▶ [Exercise requirements]: Going through the listing below, work out how many lines include "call" and give that number by itself.

▶ [Record set]:
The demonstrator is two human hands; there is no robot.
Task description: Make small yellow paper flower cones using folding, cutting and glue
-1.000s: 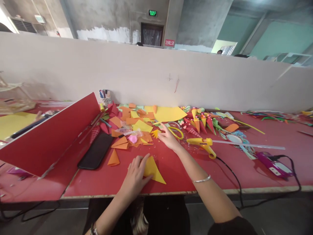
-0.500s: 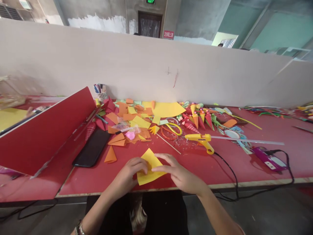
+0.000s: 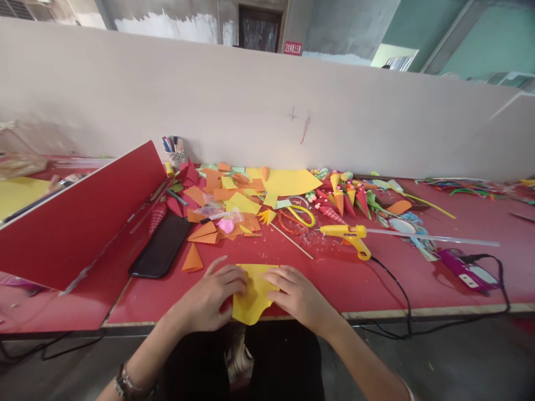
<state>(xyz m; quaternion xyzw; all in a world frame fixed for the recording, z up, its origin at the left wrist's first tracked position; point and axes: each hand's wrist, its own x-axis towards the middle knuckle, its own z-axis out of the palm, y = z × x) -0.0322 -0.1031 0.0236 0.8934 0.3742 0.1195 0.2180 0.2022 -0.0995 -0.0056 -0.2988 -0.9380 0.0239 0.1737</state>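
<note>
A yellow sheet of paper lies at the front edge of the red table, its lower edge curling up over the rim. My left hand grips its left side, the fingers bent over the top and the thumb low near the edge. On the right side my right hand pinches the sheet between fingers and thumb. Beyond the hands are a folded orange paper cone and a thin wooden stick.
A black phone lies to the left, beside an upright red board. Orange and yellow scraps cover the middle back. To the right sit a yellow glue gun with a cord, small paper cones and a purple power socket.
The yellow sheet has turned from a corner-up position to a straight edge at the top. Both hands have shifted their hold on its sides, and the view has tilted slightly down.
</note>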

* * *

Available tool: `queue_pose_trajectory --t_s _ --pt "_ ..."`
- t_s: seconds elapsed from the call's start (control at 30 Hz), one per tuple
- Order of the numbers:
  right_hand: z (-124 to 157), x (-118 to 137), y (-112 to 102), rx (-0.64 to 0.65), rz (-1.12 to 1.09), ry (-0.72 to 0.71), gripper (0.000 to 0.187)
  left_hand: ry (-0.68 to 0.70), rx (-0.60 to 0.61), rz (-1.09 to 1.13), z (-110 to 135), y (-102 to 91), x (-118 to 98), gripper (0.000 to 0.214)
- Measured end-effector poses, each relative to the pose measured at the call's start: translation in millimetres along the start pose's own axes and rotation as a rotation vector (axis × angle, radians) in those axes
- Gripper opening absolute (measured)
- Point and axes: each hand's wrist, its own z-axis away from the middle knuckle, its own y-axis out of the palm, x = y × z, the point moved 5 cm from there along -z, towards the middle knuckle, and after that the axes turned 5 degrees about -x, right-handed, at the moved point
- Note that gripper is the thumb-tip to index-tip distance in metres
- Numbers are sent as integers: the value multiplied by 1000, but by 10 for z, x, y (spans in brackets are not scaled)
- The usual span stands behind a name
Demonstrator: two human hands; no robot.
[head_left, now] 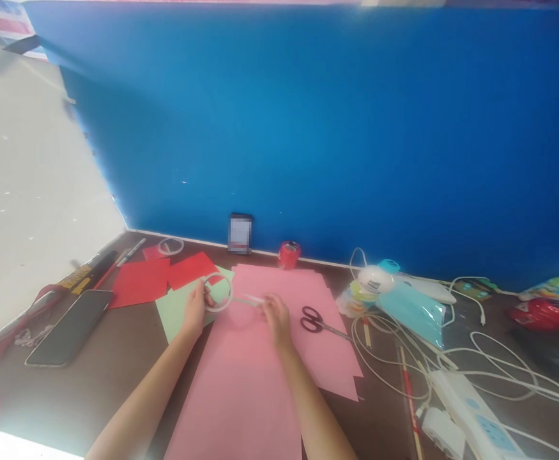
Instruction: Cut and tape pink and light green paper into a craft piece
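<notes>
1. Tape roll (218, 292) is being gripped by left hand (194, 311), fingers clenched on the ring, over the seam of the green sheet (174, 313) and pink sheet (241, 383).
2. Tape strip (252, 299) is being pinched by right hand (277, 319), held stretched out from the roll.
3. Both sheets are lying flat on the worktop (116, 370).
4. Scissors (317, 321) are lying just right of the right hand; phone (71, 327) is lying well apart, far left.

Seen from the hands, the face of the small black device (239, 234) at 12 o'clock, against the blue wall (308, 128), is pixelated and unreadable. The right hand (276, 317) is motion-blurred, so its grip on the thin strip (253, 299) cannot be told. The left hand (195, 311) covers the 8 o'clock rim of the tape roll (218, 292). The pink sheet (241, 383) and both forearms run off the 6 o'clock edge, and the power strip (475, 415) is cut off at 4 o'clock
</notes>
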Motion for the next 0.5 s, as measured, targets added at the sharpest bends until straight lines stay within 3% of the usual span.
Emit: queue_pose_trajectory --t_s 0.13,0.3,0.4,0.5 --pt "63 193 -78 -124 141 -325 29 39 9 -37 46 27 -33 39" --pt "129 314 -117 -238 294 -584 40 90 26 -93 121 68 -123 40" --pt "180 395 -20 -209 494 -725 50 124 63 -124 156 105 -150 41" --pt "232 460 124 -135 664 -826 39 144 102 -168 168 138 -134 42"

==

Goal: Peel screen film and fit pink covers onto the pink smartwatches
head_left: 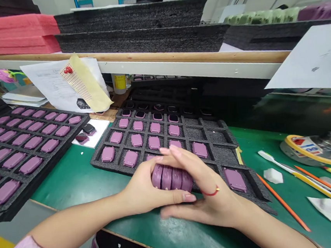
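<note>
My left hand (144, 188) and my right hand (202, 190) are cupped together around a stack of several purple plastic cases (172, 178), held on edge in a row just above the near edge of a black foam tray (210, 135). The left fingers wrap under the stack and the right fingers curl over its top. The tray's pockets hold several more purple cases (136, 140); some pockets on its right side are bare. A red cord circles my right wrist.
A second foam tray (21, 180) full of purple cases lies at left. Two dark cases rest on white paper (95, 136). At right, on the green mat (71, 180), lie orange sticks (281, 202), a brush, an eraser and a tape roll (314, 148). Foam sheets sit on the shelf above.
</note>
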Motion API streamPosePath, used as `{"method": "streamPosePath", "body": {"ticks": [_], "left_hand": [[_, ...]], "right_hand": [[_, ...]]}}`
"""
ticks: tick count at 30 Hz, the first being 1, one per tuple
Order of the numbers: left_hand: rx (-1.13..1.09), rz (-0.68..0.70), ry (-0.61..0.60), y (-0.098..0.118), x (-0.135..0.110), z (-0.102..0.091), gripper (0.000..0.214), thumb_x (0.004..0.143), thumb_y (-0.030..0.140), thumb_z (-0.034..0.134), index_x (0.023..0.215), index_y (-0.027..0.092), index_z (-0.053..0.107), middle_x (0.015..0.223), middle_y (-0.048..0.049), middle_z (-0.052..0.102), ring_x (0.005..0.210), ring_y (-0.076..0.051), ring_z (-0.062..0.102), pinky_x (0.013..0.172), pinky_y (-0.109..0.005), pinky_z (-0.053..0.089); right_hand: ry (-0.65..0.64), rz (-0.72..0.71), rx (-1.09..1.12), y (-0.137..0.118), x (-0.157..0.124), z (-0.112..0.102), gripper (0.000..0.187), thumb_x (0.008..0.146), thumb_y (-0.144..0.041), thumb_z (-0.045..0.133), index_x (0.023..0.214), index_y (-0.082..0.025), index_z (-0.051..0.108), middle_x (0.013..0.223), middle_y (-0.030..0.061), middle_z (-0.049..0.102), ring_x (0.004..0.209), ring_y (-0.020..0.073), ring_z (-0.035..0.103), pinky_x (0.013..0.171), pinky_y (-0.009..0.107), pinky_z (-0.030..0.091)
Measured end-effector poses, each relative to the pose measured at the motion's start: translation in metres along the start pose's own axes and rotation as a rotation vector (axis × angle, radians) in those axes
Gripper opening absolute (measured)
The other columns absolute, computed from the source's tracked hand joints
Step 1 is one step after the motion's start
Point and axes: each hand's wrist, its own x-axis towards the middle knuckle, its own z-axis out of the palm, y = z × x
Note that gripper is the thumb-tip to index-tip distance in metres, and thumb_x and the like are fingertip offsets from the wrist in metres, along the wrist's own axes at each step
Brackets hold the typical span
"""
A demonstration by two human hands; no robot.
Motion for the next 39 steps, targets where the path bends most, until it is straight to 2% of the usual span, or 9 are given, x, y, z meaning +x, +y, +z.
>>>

▶ [Task response]: 2